_TASK REQUIREMENTS_
In the material below, find the line with "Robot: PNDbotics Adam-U" and the line with "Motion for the", then output those two lines and every line between them, exactly.
[MATERIAL PROVIDED]
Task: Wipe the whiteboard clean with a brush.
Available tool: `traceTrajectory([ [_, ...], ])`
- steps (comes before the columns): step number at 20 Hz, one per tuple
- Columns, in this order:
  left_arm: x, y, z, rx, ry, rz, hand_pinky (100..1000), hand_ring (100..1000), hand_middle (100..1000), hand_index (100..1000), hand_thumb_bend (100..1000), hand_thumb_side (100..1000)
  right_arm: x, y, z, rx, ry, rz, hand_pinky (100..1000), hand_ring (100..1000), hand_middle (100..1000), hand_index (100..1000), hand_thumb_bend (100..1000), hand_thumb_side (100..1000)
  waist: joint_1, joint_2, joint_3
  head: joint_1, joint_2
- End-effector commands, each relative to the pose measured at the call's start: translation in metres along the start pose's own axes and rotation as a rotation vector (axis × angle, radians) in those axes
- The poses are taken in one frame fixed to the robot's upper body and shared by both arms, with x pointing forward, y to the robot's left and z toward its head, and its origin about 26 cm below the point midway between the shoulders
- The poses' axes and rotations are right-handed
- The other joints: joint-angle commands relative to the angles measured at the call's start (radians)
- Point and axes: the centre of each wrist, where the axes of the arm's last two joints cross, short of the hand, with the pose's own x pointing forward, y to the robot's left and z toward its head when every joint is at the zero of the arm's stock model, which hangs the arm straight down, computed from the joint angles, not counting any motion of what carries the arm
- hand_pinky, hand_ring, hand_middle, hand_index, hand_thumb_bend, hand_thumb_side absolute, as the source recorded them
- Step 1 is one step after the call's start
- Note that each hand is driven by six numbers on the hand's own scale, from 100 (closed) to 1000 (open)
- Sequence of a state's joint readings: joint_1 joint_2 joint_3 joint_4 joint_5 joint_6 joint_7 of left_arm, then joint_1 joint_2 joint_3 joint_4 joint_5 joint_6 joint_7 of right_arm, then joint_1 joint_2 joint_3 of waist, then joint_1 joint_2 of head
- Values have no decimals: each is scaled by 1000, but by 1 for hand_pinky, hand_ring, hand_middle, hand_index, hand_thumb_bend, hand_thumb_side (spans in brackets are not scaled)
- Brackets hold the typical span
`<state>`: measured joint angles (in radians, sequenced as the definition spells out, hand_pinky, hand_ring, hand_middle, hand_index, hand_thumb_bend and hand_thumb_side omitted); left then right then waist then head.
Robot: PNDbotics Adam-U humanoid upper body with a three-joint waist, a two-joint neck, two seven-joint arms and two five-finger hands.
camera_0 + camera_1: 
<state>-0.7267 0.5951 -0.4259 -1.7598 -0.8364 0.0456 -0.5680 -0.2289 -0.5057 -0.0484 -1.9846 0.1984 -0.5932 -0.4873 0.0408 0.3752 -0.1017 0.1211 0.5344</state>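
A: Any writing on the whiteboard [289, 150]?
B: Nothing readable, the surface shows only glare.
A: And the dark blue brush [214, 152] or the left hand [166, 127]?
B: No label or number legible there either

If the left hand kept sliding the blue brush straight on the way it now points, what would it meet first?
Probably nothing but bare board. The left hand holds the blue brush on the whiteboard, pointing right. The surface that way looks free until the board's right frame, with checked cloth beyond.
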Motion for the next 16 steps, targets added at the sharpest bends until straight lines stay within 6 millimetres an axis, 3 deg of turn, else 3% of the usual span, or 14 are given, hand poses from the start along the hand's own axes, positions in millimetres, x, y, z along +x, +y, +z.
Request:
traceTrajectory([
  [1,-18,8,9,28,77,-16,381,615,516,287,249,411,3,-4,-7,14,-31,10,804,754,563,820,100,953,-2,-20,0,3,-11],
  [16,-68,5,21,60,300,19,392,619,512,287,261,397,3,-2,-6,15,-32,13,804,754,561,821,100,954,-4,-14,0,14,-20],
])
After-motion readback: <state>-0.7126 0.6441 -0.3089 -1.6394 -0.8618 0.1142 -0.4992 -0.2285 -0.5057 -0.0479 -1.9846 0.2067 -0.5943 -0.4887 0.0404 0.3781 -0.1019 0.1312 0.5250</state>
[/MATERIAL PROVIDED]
_ANSWER TO THE PROBLEM_
Robot: PNDbotics Adam-U humanoid upper body with a three-joint waist, a two-joint neck, two seven-joint arms and two five-finger hands.
camera_0 + camera_1: 
<state>-0.7267 0.5951 -0.4259 -1.7598 -0.8364 0.0456 -0.5680 -0.2289 -0.5057 -0.0484 -1.9846 0.1984 -0.5932 -0.4873 0.0408 0.3752 -0.1017 0.1211 0.5344</state>
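A: Any writing on the whiteboard [289, 150]?
B: Nothing readable, the surface shows only glare.
A: And the dark blue brush [214, 152] or the left hand [166, 127]?
B: No label or number legible there either

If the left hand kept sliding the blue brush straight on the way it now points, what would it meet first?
Probably nothing but bare board. The left hand holds the blue brush on the whiteboard, pointing right. The surface that way looks free until the board's right frame, with checked cloth beyond.
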Motion for the next 16 steps, targets added at the sharpest bends until straight lines stay within 6 millimetres an axis, 3 deg of turn, else 3% of the usual span, or 14 are given, hand poses from the start along the hand's own axes, positions in millimetres, x, y, z along +x, +y, +z.

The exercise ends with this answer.